(Beginning of Input)

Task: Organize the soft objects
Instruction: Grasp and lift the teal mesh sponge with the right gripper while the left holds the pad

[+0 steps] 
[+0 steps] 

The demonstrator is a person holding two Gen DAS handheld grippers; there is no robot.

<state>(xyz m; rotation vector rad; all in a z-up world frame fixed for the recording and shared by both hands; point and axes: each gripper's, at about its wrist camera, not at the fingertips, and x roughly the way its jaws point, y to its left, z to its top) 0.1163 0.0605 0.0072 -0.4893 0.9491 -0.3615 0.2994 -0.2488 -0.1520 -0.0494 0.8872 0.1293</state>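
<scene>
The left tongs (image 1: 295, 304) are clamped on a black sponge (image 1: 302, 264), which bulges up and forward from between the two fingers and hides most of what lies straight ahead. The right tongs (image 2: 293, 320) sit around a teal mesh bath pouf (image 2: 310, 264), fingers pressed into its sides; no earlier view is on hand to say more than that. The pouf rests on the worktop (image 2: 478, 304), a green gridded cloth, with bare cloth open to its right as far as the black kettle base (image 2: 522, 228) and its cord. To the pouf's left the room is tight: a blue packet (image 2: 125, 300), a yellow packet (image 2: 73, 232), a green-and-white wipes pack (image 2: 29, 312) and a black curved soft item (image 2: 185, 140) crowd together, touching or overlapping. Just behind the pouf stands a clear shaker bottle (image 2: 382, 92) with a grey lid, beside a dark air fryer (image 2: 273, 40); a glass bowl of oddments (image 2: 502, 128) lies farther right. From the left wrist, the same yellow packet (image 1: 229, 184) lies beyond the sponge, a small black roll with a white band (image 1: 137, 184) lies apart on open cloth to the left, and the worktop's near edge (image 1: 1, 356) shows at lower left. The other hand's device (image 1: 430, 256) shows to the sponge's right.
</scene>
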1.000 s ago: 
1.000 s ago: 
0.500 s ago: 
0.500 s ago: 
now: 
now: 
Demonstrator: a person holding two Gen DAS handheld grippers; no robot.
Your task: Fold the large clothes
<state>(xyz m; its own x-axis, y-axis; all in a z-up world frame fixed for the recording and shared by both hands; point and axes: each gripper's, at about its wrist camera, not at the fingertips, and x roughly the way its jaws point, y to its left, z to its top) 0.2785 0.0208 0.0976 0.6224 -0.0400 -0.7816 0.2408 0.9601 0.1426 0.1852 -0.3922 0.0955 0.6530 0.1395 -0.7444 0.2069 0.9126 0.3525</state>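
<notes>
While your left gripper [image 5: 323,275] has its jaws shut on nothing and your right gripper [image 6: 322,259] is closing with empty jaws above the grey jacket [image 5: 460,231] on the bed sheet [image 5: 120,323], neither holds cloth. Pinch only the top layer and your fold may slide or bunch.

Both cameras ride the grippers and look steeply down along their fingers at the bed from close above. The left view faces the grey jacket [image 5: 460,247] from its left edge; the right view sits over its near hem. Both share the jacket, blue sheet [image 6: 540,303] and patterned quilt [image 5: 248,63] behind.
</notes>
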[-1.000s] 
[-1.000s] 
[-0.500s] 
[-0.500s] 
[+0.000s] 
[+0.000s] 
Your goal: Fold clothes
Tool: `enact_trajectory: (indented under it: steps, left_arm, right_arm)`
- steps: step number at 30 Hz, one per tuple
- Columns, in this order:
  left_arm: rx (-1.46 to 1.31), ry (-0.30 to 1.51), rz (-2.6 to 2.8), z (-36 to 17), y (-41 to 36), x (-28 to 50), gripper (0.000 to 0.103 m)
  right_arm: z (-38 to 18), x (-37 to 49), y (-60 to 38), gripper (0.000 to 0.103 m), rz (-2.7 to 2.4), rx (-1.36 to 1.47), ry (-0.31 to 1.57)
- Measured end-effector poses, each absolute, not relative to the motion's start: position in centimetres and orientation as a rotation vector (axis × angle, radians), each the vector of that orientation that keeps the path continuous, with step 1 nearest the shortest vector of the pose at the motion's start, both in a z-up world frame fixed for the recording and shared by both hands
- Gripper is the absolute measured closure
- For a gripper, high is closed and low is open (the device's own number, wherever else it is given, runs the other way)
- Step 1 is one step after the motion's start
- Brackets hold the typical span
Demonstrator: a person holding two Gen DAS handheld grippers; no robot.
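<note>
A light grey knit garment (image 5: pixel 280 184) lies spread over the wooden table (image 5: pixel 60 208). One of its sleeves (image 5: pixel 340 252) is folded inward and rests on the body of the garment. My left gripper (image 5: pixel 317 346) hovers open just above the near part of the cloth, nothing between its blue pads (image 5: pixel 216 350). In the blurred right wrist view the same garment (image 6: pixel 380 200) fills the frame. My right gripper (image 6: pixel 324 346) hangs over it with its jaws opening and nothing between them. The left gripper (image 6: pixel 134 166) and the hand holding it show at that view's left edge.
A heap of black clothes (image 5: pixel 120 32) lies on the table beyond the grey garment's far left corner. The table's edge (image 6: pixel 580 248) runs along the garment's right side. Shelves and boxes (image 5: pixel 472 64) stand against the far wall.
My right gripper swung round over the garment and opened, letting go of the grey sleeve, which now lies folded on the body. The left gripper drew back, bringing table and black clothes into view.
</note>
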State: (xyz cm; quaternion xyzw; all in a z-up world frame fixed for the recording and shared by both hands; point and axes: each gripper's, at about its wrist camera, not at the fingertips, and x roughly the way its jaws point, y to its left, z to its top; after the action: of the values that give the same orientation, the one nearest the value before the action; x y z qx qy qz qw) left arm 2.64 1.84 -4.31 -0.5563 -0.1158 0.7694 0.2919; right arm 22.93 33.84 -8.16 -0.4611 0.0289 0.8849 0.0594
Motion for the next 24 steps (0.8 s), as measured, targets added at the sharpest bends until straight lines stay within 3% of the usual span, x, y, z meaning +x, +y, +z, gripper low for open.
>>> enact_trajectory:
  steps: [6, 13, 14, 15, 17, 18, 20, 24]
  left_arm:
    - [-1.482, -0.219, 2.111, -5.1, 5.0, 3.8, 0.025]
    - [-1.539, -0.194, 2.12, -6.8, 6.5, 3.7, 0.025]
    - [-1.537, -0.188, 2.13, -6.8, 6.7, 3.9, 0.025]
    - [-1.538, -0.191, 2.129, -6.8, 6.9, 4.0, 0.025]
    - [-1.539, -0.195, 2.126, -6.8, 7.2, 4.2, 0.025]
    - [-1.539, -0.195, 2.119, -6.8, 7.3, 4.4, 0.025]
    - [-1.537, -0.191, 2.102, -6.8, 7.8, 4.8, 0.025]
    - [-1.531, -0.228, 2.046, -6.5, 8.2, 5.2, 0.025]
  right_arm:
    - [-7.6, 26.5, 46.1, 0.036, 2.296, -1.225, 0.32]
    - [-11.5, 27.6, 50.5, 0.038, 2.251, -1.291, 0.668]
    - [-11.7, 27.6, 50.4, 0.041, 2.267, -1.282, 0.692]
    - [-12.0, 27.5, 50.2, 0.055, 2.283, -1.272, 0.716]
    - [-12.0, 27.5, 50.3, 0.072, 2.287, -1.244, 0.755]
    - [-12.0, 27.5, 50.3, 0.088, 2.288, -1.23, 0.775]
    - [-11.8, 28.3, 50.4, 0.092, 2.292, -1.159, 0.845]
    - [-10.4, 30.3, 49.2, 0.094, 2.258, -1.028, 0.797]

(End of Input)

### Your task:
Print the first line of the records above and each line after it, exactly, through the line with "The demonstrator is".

### Finished exercise:
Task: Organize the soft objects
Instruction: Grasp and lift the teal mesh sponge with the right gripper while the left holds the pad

[+0 steps] 
[+0 steps] 

The demonstrator is a person holding two Gen DAS handheld grippers; there is no robot.

That brings the answer to completion.